Poi si è sparsa la voce che i cancelli erano stati aperti per la distribuzione e coloro che potevano muoversi hanno iniziato a dirigersi verso il centro.

Solo allora si è potuto iniziare a trasportare i feriti verso un punto medico più vicino.

"È stata la prima volta che ho cercato di ottenere aiuto e sarà l'ultima", afferma Mohammed.

"Non mi aspettavo di sopravvivere.
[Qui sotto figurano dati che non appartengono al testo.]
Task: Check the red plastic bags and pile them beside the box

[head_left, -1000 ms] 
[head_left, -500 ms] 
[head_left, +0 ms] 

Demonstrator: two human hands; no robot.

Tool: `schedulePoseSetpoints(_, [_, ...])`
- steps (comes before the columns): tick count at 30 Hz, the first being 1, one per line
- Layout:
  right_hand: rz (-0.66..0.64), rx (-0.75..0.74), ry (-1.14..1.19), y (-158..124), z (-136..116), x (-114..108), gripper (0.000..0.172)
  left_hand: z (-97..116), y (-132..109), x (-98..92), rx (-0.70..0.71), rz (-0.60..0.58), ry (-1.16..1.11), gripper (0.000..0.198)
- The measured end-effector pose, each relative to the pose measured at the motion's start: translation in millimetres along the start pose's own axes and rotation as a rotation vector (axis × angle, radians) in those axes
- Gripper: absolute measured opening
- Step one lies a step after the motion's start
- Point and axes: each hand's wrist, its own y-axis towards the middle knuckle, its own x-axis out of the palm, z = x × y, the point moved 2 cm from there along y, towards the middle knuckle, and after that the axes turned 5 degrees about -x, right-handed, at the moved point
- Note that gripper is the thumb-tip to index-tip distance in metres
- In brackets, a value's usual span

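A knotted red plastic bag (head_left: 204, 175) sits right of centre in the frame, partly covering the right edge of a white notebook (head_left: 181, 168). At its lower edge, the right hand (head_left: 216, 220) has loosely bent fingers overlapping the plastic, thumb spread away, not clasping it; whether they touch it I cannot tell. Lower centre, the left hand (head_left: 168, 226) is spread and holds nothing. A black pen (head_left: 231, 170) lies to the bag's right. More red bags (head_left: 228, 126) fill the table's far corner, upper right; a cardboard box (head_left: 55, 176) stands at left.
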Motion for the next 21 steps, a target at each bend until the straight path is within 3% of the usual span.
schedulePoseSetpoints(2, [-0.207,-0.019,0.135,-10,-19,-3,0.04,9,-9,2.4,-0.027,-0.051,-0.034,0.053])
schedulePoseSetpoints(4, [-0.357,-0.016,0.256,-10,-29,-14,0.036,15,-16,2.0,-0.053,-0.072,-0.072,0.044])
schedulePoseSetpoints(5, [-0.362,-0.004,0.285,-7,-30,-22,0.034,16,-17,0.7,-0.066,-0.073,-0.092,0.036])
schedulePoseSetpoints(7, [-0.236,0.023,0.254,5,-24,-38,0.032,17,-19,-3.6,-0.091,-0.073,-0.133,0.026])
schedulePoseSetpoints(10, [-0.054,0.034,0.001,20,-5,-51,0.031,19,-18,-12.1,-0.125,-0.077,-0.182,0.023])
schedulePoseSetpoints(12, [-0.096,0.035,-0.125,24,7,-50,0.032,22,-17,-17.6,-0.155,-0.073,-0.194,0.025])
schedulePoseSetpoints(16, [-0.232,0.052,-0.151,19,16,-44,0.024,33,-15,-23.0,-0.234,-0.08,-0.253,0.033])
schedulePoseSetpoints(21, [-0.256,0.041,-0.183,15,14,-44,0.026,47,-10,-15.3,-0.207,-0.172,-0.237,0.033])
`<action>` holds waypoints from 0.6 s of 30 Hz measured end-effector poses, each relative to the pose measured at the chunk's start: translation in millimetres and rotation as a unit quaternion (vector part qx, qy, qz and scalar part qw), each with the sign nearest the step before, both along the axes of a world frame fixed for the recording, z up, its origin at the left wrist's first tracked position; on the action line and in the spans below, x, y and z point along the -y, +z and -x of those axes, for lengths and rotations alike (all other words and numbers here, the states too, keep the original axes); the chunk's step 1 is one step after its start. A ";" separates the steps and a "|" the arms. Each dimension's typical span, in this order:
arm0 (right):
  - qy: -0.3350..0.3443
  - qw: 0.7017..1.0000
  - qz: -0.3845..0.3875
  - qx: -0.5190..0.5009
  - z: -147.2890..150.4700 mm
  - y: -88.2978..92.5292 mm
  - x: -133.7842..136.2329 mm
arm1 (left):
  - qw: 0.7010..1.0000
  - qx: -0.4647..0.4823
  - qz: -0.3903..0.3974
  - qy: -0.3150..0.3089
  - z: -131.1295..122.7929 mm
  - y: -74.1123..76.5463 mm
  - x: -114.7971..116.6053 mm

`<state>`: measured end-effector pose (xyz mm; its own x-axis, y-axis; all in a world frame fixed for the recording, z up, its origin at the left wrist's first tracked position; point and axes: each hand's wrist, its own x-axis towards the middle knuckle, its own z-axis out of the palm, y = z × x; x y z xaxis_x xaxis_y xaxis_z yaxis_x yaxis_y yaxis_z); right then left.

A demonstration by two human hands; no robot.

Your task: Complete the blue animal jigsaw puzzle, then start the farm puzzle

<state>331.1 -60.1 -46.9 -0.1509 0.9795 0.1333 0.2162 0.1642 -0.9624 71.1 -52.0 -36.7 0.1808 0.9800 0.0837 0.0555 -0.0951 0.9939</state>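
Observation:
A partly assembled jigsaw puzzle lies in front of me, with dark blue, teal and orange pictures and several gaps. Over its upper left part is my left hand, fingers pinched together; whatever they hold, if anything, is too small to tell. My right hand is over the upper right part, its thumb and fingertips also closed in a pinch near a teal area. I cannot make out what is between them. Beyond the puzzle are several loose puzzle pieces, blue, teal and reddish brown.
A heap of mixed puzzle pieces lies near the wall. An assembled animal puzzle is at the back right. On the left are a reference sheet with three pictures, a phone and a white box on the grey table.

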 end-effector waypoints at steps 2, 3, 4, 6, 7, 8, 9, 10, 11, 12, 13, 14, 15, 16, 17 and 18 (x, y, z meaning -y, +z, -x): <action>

Siamo andati a cercare cibo per i nostri bambini affamati e ci siamo imbattuti in droni e carri armati."

"Non avrei mai immaginato di affrontare la morte per una scatola di cibo"

Nella tenda c'è anche qualcuno che era riuscito a ottenere un pacco di aiuti il ​​primo giorno di distribuzione, il 27 maggio, e ha deciso di riprovarci domenica: Khaled al-Lahham, 36 anni.

Al-Lahham si prende cura di 10 membri della famiglia: i suoi genitori, una zia e sette fratelli, tutti sfollati nelle tende di al-Mawasi.

Quella mattina era riuscito a farsi dare un passaggio da cinque amici, guidando il più vicino possibile alla rotonda di al-Alam.

Khaled al-Lahham giace irrequieto in un letto d'ospedale. È magro, calvo e sembra soffrire.
Khaled al-Lahham si è recato al punto di distribuzione per cercare di procurare cibo ai 10 membri della famiglia che sostiene [Abdullah al-Attar/Al Jazeera]

Mentre si avvicinava il momento della distribuzione, i sei amici iniziarono a scendere dall'auto.

"Improvvisamente, abbiamo sentito forti spari tutt'intorno e gente che urlava. Ho sentito un dolore acuto alla gamba: un proiettile mi aveva trapassato la coscia", racconta Khaled, che non è riuscito a uscire completamente dall'auto.

"Urlavo e sanguinavo mentre la gente intorno a me correva e urlava. La sparatoria era frenetica", aggiunge. "C'erano carri armati, quadricotteri: il fuoco proveniva da ogni direzione".

Ferito, Khaled non riusciva a uscire dall'auto e rimase rannicchiato lì finché uno dei suoi amici non riuscì a tornare e a portarlo in ospedale.

"Non avrei mai immaginato di dover affrontare la morte per una scatola di cibo", dice Khaled.

"Se non vogliono distribuire gli aiuti, perché mentono alla gente e la uccidono in questo modo?

"È tutto deliberato. Umiliarci, degradarci e poi ucciderci... per il cibo?"